• _What the exercise asks_:
In this exercise, write out the data word for word and leave every image out.

• _Collected data_:

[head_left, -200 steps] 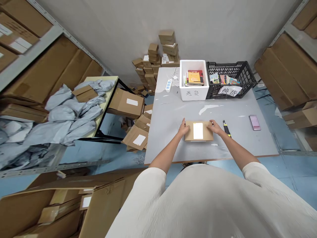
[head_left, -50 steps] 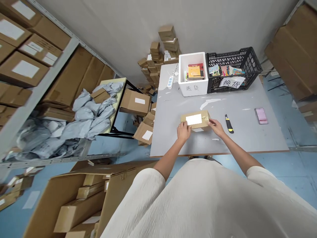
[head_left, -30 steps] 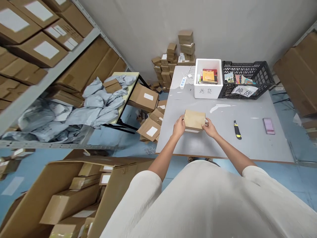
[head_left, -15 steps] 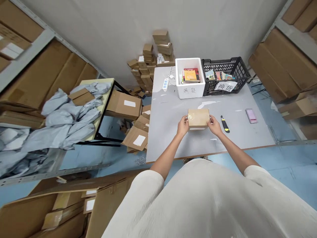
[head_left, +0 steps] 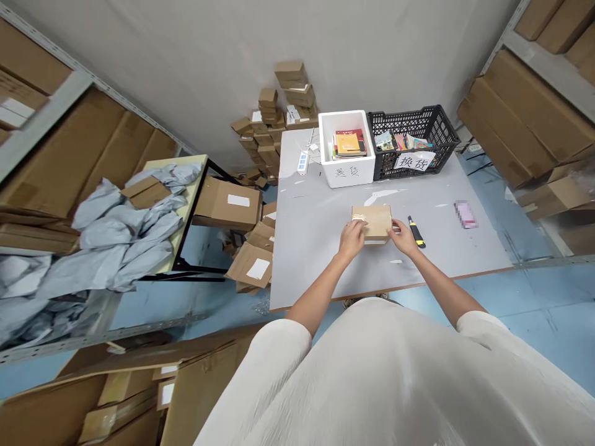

• _Completed task_:
[head_left, -200 steps] 
[head_left, -50 steps] 
[head_left, -30 steps] 
[head_left, -15 steps] 
[head_left, +0 steps] 

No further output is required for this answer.